Por alguna razón lo de las flores frescas quedó grabado en mi cabeza y siempre sueño con tener una casa grande con una habitación de invitados dónde no falte un buen bouquet de flores frescas y por supuesto, muchos invitados.
Nos recibió con un cartel de bienvenida, una amplía sonrisa y un té con pastas en porcelana inglesa.
Últimamente me he dado cuenta de que ya no sabemos darle valor a las cosas. El tenerlo todo aquí y ahora, el poder acceder a cosas baratas y sin calidad que se reemplazan hoy si y mañana también, nos han llevado a no valorar el detalle, la dedicación y las horas que se ponen a las cosas.
Por eso, cuando entro en un sitio como la tienda de Sally, dónde todos los detalles están pensados al milímetro, dónde el mantel impoluto de lino convive con velas que huelen a cielo, dónde la conversación surte sola y hay tiempo para relajarse, ser una misma y disfrutar, me doy cuenta de que experiencias como las que nos brindó Sally no tienen precio.

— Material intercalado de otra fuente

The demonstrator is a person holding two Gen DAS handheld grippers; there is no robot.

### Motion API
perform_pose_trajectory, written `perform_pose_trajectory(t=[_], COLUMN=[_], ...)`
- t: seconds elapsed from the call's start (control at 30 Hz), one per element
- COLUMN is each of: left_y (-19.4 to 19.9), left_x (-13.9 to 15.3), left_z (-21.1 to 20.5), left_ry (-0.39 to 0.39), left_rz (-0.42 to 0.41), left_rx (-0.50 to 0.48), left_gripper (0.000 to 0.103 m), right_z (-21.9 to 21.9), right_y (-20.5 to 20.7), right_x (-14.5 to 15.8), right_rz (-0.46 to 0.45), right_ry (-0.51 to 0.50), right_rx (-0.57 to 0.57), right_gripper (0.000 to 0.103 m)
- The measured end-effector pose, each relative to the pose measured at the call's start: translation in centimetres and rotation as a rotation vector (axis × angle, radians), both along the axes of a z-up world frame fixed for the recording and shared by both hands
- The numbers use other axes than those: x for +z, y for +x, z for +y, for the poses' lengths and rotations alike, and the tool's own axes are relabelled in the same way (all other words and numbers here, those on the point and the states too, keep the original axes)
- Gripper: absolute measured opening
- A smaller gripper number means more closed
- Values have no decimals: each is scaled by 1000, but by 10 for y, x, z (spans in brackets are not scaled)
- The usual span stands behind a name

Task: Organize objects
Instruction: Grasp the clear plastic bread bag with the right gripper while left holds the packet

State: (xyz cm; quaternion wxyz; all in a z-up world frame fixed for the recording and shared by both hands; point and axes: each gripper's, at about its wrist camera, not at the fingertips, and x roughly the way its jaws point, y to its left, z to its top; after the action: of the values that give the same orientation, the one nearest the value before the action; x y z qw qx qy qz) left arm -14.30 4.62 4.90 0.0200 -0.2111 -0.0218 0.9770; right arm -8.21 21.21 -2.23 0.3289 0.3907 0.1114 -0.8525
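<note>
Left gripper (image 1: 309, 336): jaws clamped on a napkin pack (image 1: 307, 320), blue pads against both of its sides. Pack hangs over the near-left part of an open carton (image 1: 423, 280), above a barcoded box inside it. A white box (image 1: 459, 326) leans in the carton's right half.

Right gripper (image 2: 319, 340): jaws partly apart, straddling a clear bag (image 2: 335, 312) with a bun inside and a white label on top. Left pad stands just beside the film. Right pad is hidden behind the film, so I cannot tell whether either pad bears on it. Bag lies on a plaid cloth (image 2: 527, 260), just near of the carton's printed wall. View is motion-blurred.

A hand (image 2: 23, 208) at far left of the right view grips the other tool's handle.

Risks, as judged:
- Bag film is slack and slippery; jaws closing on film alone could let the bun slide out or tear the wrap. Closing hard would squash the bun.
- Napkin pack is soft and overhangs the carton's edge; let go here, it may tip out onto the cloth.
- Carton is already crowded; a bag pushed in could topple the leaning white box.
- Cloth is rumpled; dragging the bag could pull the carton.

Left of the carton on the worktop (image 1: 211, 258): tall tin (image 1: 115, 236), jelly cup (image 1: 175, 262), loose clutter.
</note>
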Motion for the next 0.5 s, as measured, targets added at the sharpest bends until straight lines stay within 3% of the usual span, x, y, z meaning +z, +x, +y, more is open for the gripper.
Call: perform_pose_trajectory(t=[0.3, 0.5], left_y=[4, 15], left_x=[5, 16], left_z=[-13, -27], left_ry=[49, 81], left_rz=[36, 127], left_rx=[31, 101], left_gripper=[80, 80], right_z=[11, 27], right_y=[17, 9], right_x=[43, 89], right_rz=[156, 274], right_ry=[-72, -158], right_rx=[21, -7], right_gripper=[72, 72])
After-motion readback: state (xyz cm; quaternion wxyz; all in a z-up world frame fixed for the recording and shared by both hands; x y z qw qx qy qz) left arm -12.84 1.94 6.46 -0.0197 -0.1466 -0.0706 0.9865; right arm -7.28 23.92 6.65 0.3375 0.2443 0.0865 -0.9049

A Sally la descubrí hace muchísimos años, posiblemente a través de una Telva y de alguna boda preparada por A-típica. En aquel momento la profesión de wedding planner que tan de moda está ahora prácticamente no existía y en las casas españolas casi sólo se veían las flores de los geranios y algún que otro clavel o rosas para grandes ocasiones.
Pensé dos cosas casi al mismo tiempo: yo quiero trabajar organizando fiestas y esas flores tienen que estar algún día en mi casa.
Como en la vida los deseos se cumplen de las formas más extrañas, no sólo pude disfrutar de sus flores, sino que tuve la suerte de aprender como crear un centro perfecto.
El ejercicio consistía en elegir flores entre la selección más preciosa que haya visto nunca y con ellas crear nuestro propio centro perfecto.
El ejercicio consistía en elegir flores entre la selección más preciosa que haya visto nunca y con ellas crear nuestro propio centro perfecto.
Sally me sorprendió eligiendo flores que a primera vista, la mía, no tenían nada que ver entre sí, para poco a poco combinar sus formas y colores y crear un centro de los de dejar con la boca abierta.
Lo que más me gusto del ejercicio, además de la maestra y la compañía, fue comprobar como cada uno de los 10 centros que creamos (11 si contamos el de la propia Sally) eran diferentes pero muy, muy especiales.
Me sentí orgullosísima de verme capaz de crear algo tan bonito como esto.
Mil gracias Bego por la foto.
Me quedé con ganas de más, sobre todo de tener algún día un poco de arte efímero hecho por la propia Sally en mi casa.
Me encanta su idea de combinar flores con cualquier tipo de soportes. Aunque su marca insignia son las sombrereras, me gustaron muchísimo las cajas de hojalata que vi por la tienda y que estoy segura algún día contendrán flores.
Gracias Sally por esa tarde perfecta de hospitalidad inglesa. Fue un verdadero placer conocerte y ver tu magia en vivo y en directo.
Os recomiendo que os deis una vuelta hasta su tienda, aunque sólo sea para iros con la belleza pegada a las retinas. Seguro, que como a mí, sus centros os crearán una necesidad de esas que el destino sabe cumplir.